Extracted records:
▼▼▼

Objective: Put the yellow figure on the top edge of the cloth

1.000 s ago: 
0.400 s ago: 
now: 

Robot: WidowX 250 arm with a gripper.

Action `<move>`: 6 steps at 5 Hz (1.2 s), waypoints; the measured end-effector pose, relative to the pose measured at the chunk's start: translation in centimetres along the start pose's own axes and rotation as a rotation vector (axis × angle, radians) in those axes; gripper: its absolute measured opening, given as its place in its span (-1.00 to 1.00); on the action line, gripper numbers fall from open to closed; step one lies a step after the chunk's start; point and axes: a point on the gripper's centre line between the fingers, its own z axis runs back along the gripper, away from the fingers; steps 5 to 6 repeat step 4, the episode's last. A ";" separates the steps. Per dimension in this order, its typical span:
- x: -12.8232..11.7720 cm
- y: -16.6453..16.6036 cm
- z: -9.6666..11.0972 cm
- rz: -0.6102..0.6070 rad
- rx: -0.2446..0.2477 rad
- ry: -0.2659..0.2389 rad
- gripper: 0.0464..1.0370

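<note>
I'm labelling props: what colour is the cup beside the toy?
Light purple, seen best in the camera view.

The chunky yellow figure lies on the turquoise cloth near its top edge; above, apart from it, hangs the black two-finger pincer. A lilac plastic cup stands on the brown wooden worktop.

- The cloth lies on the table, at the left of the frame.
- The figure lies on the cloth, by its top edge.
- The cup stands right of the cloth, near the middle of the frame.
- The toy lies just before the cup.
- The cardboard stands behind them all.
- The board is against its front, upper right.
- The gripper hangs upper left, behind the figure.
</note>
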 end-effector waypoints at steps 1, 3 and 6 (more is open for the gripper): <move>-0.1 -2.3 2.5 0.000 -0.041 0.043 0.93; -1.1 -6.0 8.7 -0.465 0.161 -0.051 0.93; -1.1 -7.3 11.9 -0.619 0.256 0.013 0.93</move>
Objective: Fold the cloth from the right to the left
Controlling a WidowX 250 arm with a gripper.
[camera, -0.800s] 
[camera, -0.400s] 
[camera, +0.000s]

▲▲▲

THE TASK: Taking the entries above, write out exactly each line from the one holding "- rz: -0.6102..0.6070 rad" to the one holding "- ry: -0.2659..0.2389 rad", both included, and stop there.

EXERCISE RESULT:
- rz: -0.6102..0.6070 rad
- rx: -0.2446..0.2477 rad
- ry: -0.2659..0.2389 rad

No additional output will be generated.